No campo da direita e da centro-direita, o crescimento estrondoso do PSL, bem como o domínio de João Doria sobre o PSDB, e o surpreendente crescimento do DEM, impõem rearrumações grandes. Se um novo partido, atraído pelo poder do Executivo nascerá daí ainda se verá. O que farão os derrotados do PSDB, igualmente. Ademais, a fragmentação do campo de centro-direita/direita continua enorme. Pergunte-se ainda como o MDB juntará seus cacos e sobre os rumos do Novo e de projetos do tipo Luciano Huck.

No centro e na esquerda, as coisas prometem, em prazo mais longo, serem também altamente dinâmicas. Fala-se da fusão entre Rede, PV e PPS como solução, inclusive, para problemas devidos à cláusula de barreira. Podem estabelecer uma nova agremiação, com marca ambientalista, atraindo setores mais à centro-esquerda do PSDB. Na centro-esquerda propriamente dita, o novo bloco PDT-PSB, secundados pelo PCdoB, emerge. Pretendendo manter sua hegemonia, o PT declinou de participar do bloco sem liderá-lo. Não é claro o que fará o PSOL.

No campo do PT e seus aliados, como o MST, fala-se muito em “voltar às bases”. Nesses termos, trata-se de frase vazia. Não que não seja necessário, como disse Mano Brown, voltar a ouvir a periferia. O problema é que não somente falar de “bases” deixa intactas as hierarquias (cristalizadas em aparelhos partidários e sindicais). É que se ouvir é preciso, também é urgente falar. Falar o quê?

Aí a coisa se complica. Pois trata-se de pensar a política. Como chegamos ao ponto de eleger Bolsonaro, candidato até há pouco caricatural, de extrema-direita? Claro, a centro-direita tem enorme parcela de responsabilidade nisso, mas não há como negar que essa derrota se segue a quase quatro gestões petistas, sua responsabilidade não se pode ocultar. Nela entra não apenas a corrupção estratosférica e a arrogância, ambas fortemente rejeitadas pelo conjunto da população. Mais que isso, o hegemonismo e o esforço do PT para destruir tudo o que estivesse à sua esquerda e em especial na centro-esquerda. Desde sua fundação, este é um problema do PT, mas se fez especialmente visível durante o governo Itamar Franco (quando Luiza Erundina foi expulsa do PT por aceitar um ministério), radicalizando-se depois com relação a Eduardo Campos e ao PSB, a Marina Silva e à Rede, a Ciro Gomes e ao PDT. O PT sempre tentou marcá-los como de direita. Acabou empurrando, na verdade, a população para a direita. É isso fundamentalmente que cumpre mudar.
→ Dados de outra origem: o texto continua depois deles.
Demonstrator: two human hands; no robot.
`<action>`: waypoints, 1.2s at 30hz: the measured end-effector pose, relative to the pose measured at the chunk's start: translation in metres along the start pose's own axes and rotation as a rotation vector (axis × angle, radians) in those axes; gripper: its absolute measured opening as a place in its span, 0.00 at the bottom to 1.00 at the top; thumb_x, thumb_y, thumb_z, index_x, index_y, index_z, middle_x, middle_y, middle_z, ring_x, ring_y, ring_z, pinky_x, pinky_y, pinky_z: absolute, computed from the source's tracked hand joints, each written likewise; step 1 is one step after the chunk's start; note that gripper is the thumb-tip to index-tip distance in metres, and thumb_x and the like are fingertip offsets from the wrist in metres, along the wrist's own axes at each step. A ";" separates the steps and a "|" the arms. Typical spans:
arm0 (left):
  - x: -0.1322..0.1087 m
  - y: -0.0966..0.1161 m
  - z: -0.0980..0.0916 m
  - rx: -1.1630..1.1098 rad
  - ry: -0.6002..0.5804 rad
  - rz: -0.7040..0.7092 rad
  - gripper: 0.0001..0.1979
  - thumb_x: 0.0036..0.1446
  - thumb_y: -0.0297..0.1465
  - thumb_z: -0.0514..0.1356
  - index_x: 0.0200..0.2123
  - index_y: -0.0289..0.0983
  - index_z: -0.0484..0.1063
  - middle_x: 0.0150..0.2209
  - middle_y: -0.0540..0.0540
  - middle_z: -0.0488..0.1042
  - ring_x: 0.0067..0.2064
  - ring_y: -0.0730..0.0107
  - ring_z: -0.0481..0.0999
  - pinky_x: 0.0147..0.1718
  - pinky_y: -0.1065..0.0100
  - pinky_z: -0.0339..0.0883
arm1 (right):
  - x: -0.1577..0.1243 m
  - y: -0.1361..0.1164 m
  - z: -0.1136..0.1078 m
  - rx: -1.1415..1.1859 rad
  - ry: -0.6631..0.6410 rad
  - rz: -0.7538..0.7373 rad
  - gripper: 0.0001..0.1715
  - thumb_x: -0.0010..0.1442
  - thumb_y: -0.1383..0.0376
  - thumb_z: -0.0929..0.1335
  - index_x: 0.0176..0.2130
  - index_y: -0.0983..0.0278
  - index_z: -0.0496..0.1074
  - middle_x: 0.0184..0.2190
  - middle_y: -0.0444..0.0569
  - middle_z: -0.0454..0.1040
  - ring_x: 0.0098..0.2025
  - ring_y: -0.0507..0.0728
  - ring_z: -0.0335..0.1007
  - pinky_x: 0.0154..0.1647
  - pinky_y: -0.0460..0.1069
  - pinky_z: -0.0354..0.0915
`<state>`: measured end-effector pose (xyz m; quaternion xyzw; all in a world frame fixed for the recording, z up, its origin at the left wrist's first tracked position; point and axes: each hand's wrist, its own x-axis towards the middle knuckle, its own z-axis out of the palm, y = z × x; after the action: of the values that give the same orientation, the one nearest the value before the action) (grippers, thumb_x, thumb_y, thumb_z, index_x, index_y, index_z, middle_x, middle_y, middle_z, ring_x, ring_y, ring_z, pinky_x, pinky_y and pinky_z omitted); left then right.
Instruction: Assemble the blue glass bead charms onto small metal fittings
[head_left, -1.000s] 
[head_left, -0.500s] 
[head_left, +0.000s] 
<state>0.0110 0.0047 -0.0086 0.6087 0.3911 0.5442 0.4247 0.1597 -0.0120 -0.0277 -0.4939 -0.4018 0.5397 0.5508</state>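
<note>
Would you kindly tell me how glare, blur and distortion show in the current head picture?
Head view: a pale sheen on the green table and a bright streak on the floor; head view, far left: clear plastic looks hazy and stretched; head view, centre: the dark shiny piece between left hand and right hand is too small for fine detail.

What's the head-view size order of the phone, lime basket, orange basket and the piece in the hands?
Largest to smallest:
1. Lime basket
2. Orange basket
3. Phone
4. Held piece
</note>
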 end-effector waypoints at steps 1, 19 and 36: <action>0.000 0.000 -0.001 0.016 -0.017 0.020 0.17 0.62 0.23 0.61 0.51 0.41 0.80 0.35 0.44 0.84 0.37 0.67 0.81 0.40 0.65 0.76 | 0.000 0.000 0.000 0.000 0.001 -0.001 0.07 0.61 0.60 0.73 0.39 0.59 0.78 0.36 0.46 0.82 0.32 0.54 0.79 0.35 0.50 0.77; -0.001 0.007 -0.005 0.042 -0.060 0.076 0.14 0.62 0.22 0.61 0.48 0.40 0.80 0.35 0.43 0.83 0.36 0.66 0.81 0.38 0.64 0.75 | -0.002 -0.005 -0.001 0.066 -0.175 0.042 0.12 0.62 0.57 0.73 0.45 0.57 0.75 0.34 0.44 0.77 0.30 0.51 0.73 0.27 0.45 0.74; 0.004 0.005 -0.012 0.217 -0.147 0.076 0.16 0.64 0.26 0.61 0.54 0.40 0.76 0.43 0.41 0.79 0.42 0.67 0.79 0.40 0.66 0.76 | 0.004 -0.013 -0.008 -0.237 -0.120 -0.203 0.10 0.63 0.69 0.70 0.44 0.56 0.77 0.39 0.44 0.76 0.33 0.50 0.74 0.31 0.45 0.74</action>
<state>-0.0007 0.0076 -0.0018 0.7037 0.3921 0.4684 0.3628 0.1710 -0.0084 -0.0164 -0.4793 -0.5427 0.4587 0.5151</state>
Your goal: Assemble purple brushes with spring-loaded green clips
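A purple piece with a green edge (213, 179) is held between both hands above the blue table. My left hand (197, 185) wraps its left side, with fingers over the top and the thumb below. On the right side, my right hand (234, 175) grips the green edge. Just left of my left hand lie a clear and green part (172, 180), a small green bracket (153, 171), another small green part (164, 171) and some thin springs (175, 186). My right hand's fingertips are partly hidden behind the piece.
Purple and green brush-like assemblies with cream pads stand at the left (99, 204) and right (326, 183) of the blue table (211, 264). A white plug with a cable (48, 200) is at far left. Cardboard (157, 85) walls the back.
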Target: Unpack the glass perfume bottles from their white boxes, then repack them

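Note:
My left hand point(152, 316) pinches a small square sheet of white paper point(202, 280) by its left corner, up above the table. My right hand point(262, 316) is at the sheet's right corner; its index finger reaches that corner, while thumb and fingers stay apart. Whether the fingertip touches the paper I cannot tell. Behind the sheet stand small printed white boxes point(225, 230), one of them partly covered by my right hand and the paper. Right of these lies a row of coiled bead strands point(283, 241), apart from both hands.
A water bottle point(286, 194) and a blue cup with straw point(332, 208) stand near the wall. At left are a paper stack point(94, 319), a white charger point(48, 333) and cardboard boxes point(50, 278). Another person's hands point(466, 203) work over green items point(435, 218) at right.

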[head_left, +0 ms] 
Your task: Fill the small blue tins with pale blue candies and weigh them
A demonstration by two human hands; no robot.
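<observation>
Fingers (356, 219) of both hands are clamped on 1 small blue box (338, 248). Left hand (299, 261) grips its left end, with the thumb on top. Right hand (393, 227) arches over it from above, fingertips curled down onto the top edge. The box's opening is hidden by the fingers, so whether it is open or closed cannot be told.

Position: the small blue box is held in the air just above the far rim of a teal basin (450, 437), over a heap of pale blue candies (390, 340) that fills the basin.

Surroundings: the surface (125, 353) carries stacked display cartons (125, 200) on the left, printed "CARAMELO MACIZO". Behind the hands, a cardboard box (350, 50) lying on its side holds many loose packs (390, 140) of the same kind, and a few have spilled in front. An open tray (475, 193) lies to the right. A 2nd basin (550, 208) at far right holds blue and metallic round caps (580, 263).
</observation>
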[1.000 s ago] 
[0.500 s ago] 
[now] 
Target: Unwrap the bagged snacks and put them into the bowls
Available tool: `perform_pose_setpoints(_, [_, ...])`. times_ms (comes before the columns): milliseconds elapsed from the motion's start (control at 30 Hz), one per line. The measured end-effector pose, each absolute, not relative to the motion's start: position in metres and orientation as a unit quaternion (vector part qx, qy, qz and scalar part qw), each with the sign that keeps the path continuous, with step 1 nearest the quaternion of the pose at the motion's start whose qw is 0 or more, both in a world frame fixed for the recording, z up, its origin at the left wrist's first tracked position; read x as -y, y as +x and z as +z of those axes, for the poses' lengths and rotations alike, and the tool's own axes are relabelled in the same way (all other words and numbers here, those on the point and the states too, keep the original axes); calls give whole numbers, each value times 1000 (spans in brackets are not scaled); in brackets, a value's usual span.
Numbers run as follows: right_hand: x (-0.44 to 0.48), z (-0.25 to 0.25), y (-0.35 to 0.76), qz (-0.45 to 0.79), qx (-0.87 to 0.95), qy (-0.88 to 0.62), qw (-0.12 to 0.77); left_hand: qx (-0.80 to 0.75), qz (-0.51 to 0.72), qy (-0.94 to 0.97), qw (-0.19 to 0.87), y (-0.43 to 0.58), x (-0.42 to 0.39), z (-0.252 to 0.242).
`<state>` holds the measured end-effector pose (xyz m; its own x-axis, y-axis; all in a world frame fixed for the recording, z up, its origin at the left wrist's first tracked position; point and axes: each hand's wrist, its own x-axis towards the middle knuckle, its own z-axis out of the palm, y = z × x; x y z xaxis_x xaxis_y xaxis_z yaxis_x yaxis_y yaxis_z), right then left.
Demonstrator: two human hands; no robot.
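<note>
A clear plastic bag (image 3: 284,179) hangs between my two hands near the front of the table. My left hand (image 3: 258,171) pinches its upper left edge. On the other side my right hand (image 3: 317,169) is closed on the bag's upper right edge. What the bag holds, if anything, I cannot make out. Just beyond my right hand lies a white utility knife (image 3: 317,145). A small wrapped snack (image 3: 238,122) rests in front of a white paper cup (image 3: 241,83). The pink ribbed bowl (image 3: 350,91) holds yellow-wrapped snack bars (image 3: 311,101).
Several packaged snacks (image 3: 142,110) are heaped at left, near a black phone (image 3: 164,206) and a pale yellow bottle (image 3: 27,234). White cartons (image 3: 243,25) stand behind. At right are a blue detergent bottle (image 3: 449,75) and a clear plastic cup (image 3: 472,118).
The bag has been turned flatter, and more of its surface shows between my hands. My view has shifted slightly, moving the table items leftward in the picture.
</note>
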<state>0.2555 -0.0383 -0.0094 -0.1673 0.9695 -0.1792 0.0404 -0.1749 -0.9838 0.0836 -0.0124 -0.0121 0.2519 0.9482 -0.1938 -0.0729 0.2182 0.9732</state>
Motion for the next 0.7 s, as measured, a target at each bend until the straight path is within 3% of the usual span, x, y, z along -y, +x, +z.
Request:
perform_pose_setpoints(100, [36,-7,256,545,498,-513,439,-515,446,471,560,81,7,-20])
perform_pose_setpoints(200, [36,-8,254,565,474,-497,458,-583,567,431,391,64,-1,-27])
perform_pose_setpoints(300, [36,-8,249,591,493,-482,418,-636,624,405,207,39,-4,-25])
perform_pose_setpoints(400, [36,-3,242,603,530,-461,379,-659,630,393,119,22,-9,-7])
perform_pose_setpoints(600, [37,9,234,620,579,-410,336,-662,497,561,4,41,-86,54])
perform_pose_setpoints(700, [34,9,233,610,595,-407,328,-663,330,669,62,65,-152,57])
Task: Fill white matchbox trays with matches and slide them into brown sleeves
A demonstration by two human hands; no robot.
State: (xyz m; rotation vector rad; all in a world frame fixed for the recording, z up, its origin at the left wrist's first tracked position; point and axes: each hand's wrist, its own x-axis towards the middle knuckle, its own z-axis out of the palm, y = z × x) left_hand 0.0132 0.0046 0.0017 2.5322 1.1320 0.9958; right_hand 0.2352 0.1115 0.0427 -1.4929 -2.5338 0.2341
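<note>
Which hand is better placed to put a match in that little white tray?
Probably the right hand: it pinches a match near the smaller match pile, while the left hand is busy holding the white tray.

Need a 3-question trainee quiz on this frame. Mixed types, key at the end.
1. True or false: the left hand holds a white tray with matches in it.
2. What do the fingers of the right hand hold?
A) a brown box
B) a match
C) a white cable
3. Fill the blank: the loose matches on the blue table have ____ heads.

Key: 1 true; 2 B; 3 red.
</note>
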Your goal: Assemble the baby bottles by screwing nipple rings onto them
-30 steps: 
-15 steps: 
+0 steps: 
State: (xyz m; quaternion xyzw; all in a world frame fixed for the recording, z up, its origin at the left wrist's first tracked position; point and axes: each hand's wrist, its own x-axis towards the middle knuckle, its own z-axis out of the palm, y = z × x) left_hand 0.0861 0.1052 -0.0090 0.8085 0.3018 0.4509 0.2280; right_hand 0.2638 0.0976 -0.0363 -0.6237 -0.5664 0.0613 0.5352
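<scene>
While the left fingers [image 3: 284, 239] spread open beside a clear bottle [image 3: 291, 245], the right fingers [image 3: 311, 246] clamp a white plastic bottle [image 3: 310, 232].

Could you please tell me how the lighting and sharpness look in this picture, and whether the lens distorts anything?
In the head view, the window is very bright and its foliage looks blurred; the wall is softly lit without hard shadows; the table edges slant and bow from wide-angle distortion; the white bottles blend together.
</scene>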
O PSOL, mostrando suas origens petistas, leu errado a conjuntura. Adotou a falsa dicotomia direita versus esquerda, proposta pelo PT desde 2016, e, embora com muito esforço tenha dobrado sua bancada federal, não foi capaz de oferecer uma alternativa ao eleitorado desiludido e iracundo, que desembocou em Bolsonaro. Continuará errando e pagando por isso se mantiver como linha auxiliar do PT em vez de afirmar-se como a força mais à esquerda do sistema político, sem sectarismo. Talvez pela centro/centro-esquerda as coisas avancem mais rapidamente. Mesmo que não venham a se fundir, uma parceria mais sistemática entre PSB e PDT, que abrace também a nova agremiação capitaneada pela Rede, pode constituir-se em uma alternativa decisiva ao bolsonarismo.

Que pelo menos unidade seja possível como expressão de uma ampla frente democrática no parlamento e, enfim, nas eleições de 2020. Que a sociedade seja escutada, que as estruturas dos partidos sejam desoligarquizadas. Seja como for, é mais que hora de termos aprendido que sem o centro – que se moderniza, para além do MDB – a esquerda se vê isolada e sem força, cortejando-se derrotas inadmissíveis. Mas não há porque pensar que em sua totalidade este novo ciclo político será dominado pela direita. Isso dependerá de nossa inteligência política.